* _Instructions to follow_
The records follow. Give them all back exactly.

* _Provided information_
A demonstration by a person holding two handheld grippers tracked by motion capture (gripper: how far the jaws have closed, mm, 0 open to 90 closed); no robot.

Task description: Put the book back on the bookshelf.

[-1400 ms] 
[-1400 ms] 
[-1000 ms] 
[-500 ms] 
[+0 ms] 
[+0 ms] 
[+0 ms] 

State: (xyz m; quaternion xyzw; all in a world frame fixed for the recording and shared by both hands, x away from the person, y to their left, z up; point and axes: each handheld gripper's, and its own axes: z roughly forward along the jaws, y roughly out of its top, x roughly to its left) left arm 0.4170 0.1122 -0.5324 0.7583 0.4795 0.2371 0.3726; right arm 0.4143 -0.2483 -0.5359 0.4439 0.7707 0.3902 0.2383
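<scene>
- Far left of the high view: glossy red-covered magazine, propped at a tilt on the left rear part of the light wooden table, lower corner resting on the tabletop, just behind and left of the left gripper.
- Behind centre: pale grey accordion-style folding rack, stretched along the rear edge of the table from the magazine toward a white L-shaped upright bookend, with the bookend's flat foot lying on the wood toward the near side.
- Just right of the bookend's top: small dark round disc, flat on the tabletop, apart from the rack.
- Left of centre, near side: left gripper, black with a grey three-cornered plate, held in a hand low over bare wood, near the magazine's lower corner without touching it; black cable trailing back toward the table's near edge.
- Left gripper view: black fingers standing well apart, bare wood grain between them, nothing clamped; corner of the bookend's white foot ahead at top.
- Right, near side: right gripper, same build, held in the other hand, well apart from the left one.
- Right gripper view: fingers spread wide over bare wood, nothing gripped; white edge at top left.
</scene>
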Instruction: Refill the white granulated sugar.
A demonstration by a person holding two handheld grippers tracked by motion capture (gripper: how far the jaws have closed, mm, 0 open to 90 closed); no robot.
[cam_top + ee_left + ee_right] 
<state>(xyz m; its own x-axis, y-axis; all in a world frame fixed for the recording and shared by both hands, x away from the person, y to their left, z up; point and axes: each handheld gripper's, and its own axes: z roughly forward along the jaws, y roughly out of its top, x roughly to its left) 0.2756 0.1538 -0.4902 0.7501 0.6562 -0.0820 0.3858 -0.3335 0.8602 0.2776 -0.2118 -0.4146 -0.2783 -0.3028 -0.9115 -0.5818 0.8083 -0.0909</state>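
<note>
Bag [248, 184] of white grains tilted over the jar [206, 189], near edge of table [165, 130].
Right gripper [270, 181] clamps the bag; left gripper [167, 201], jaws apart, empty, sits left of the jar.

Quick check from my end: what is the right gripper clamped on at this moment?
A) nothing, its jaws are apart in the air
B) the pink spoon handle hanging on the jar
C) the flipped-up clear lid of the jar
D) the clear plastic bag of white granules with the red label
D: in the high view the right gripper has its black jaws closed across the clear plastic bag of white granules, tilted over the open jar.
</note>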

* _Solved exercise_
A demonstration by a person holding two handheld grippers tracked by motion capture (gripper: how far the jaws have closed, mm, 0 open to 90 closed); no robot.

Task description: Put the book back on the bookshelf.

[-1400 ms] 
[-1400 ms] 
[-1000 ms] 
[-500 ms] 
[+0 ms] 
[+0 ms] 
[+0 ms] 

State: (xyz m; quaternion xyzw; all in a world frame fixed for the recording and shared by both hands, x away from the person, y to their left, z up; point and axes: each handheld gripper's, and its own axes: z roughly forward along the jaws, y roughly out of its top, x roughly to its left) left arm 0.4170 0.1122 -0.5324 0.7583 0.4795 0.2371 0.3726; right arm 0.4143 -0.2483 -0.5359 0.4439 0.7707 0.3902 0.2383
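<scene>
- Far left of the high view: glossy red-covered magazine, propped at a tilt on the left rear part of the light wooden table, lower corner resting on the tabletop, just behind and left of the left gripper.
- Behind centre: pale grey accordion-style folding rack, stretched along the rear edge of the table from the magazine toward a white L-shaped upright bookend, with the bookend's flat foot lying on the wood toward the near side.
- Just right of the bookend's top: small dark round disc, flat on the tabletop, apart from the rack.
- Left of centre, near side: left gripper, black with a grey three-cornered plate, held in a hand low over bare wood, near the magazine's lower corner without touching it; black cable trailing back toward the table's near edge.
- Left gripper view: black fingers standing well apart, bare wood grain between them, nothing clamped; corner of the bookend's white foot ahead at top.
- Right, near side: right gripper, same build, held in the other hand, well apart from the left one.
- Right gripper view: fingers spread wide over bare wood, nothing gripped; white edge at top left.
</scene>
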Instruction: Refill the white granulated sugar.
A demonstration by a person holding two handheld grippers tracked by motion capture (gripper: how far the jaws have closed, mm, 0 open to 90 closed); no robot.
[cam_top + ee_left + ee_right] 
<state>(xyz m; its own x-axis, y-axis; all in a world frame fixed for the recording and shared by both hands, x away from the person, y to their left, z up; point and axes: each handheld gripper's, and its own axes: z roughly forward along the jaws, y roughly out of its top, x roughly to its left) 0.2756 0.1538 -0.4902 0.7501 0.6562 -0.0820 0.3858 -0.3335 0.8602 0.2776 -0.2118 -0.4146 -0.2783 -0.3028 -0.9115 -0.5818 0.8083 -0.0909</state>
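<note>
Bag [248, 184] of white grains tilted over the jar [206, 189], near edge of table [165, 130].
Right gripper [270, 181] clamps the bag; left gripper [167, 201], jaws apart, empty, sits left of the jar.

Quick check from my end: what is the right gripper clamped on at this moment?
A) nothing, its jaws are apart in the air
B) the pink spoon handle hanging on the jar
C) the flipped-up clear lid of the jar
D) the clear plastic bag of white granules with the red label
D: in the high view the right gripper has its black jaws closed across the clear plastic bag of white granules, tilted over the open jar.
</note>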

There is nothing else to the answer.